This week had three contenders for the Severe Spotlight, but body shots like this are enough to sway any mortal being.
Billy Goff earned his spot on this historic Singapore card with a first-round stoppage on Dana White Contender Series back in August 2022 – a year later he makes the walk for his debut under the lights of the Singapore Indoor Stadium. Waiting a year for your UFC debut is a tough situation to contend with; the UFC is every fighter’s ticket to “real money” within the sport, exposure and of course the chance to work their way toward a title shot.
But making the walk into enemy territory, with the weight of a years layoff on his back did not seem to phase Goff one iota.
From second one there was a buzz to Goff’s movement, his face contorted with concentration, his orthodox stance fizzing with energy as he bounced on the balls of his feet. He needed the movement too, as Kinoshita came out in his home region looking to put on a show. Goff contended with a high kick and a couple of nice left hands before we reached twenty seconds in the bout.
On the resets, Goff touched the legs of Kinoshita with some inside low kicks – a range finder and a deterrent. The first body shot lands with 4:25 on the clock. Goff slips a shot and comes right up the middle with an uppercut to the gut of Kinoshita. This is pivotal because the exchange before, Goff had slipped a left hand and landed a right hand of his own. The realisation of the type of fight he was in had settled the mind of Goff, and he had begun to find the cracks. The body was the big one.
Immediately right back to the well with a left body kick saw him eat a four-shot combination from Kinoshita. Make no mistake, this is how the fight goes. Kinoshita banging away desperate for head shots, and Goff landing up and down the body of the Japanese fighter. 4:04 on the clock saw a perfect example of just that, Goff lands a right hand, slips a shot from Kinoshita, and goes into an inside leg kick before closing the distance into a clinch exchange. What does he throw on the way out? A knee to the body.
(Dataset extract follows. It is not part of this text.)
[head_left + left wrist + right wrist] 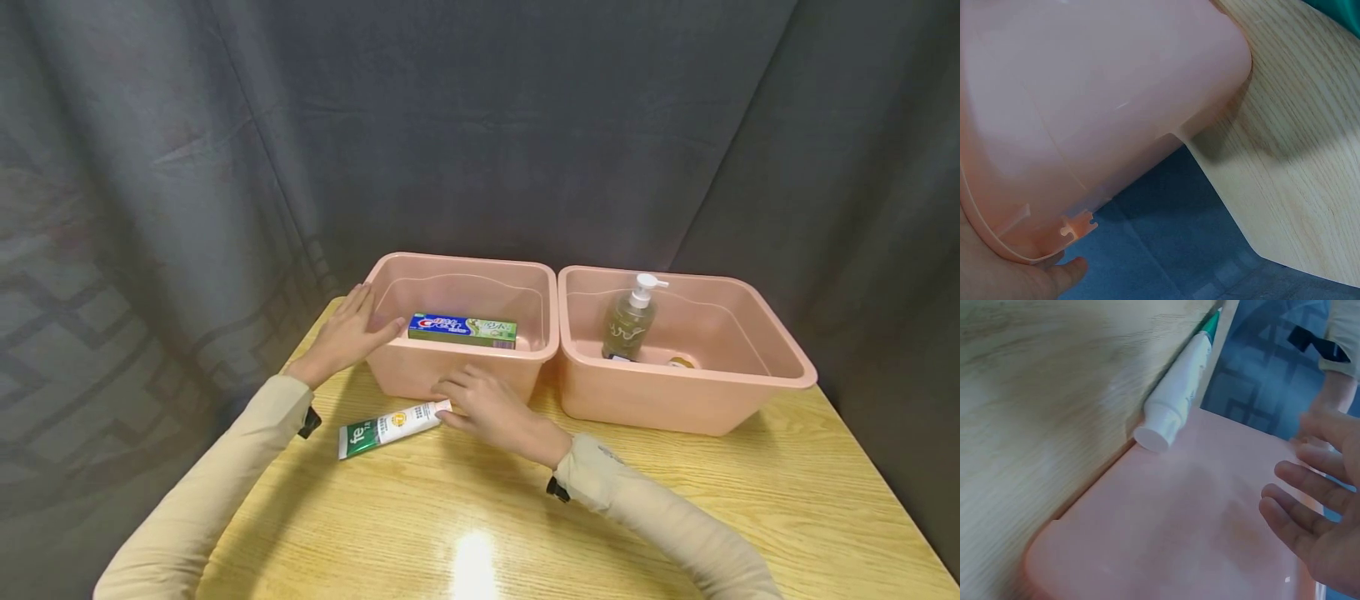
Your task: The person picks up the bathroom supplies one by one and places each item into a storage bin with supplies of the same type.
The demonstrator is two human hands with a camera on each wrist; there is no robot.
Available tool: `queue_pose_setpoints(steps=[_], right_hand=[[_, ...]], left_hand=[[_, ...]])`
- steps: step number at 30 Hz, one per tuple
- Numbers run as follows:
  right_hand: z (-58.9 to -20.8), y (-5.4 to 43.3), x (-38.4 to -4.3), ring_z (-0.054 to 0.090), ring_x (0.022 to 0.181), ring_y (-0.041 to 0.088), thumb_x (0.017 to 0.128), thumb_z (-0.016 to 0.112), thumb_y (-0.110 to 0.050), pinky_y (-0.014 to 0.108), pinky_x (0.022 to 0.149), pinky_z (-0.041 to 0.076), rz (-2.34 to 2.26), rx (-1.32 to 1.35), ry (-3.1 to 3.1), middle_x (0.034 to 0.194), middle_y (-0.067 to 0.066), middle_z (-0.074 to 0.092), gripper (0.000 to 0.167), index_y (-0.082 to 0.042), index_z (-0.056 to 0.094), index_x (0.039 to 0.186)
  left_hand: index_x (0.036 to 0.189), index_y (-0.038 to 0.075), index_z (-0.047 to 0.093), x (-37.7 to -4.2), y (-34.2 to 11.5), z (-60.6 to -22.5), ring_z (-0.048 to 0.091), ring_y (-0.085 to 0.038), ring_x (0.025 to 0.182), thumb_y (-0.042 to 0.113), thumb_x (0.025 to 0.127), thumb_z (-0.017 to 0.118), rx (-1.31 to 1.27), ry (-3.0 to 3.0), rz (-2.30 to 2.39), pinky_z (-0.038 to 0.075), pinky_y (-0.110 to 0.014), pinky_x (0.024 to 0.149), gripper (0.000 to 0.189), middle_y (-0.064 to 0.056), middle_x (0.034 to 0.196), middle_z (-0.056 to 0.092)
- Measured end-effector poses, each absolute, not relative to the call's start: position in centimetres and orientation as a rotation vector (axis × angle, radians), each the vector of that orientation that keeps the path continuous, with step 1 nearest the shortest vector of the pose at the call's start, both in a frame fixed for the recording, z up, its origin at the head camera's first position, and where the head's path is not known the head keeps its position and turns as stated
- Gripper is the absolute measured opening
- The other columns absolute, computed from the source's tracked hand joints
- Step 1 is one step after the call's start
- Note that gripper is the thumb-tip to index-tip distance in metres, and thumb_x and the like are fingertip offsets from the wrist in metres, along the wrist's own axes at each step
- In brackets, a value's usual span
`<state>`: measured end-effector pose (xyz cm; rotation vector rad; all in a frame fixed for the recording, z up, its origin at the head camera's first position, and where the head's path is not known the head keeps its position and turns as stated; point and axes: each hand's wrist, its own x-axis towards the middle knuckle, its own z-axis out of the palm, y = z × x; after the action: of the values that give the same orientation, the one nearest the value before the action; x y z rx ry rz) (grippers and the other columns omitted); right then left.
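My left hand [348,333] rests on the left end of the left pink bin [450,372], its thumb over the rim and its fingers extended along the side. In the left wrist view, fingertips [1072,274] show beyond the rim's corner. My right hand [495,414] hovers before the bin's front wall, its fingers relaxed and holding nothing. Beside its fingertips lies a white and green squeeze tube [393,427], cap towards that hand; the right wrist view shows a gap between the fingers and the tube's white cap [1154,439]. A blue and green toothpaste box [461,330] lies inside the left bin.
A second pink bin [652,392] stands close against the first on its right. It contains a pump bottle [628,325] with a white head and a small, partly hidden round item [680,362]. Dark curtains [510,125] hang behind the wooden table [390,517].
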<state>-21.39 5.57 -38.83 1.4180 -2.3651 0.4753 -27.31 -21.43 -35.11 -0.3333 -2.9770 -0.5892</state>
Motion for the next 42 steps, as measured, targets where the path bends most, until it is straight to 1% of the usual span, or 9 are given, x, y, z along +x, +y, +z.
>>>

Now, we are at 3:44 on the clock and the momentum has altered slightly. Kinoshita is no longer beating down the door of the canvas floor with his forward pressure – it is Goff who is cutting off the cage and stalking his man. Kinoshita with the same gameplan of beating the head, and the head only. But these subtle differences in offensive footwork, begin to tell the unravelling ball of wool to this fight.
Goff has seen and is using the slip to the outside of the left hand as an opening for the right body hook. He has and does look for it many times in this fight, but the angle he chooses crowds him a little when landing the shot, the intention is great, the execution needing some work.
The third minute of the fight both men exchange blows, Goff’s confidence has risen as he has proven to himself that he can get to Kinoshita, Kinoshita on the other hand has been landing his shots all night long.
The stabbing teep to the body, the slip right hands to the body, the continuous inside low kicks draw big breaths from Kinoshita.
1:48 – Kinoshita’s body language after taking the right hook to the body followed by the right hook to the head is telling. He pushes Goff back and immediately dives into a flying knee. Those sorts of techniques are often used in tandem with a fighter desperate for space, for respect and for time. The hands have come down more toward the mid-section, the elbows a little more tucked toward the ribs and the next exchange see’s Goff land a clean left hook, followed by a body shot and an uppercut.
Goff is very clever in the next twenty seconds. Every chance to slip a shot he slips to the inside pocket and bangs away at the body, any chance he has in the mid-range, he is banging straight shots into Kinoshita and of course, in the resets, the inside low kick is there. This is clever because the read made at three minutes and change earlier was lodged in the brain of Goff, solidified, and worked upon. Goff has grown and added and watered and sewn the fruits he is finding only 3 minutes later.
No more than a single exchange later do we see Goff land the exact same shot, a slip right hand counter from a Kinoshita short right hook. The first lands on the arm of Kinoshita, the second lands perfectly into the gut and like any perfect body shot, there is a minute delay before the crushing grimace, the loss of air, the internal contortion, and the inevitable drop to the canvas.
Like a robot, Goff cuts the angle to cover the hip facing the cage, meaning if Kinoshita survives, he must get-up toward the cage, and begins to ground and pound the side of Kinoshita’s head. Collapsing back to a fetal position, Goff needs to land only a handful more strikes to the guard of Kinoshita before he is handed his first win in the UFC proper, across the other side of the world, after a display of beautiful body work.
Trust your gut, indeed Mr Goff.
Goff is a finisher, and he built up through the gears in that fight to put Kinoshita away. We can expect fun from this man in the future.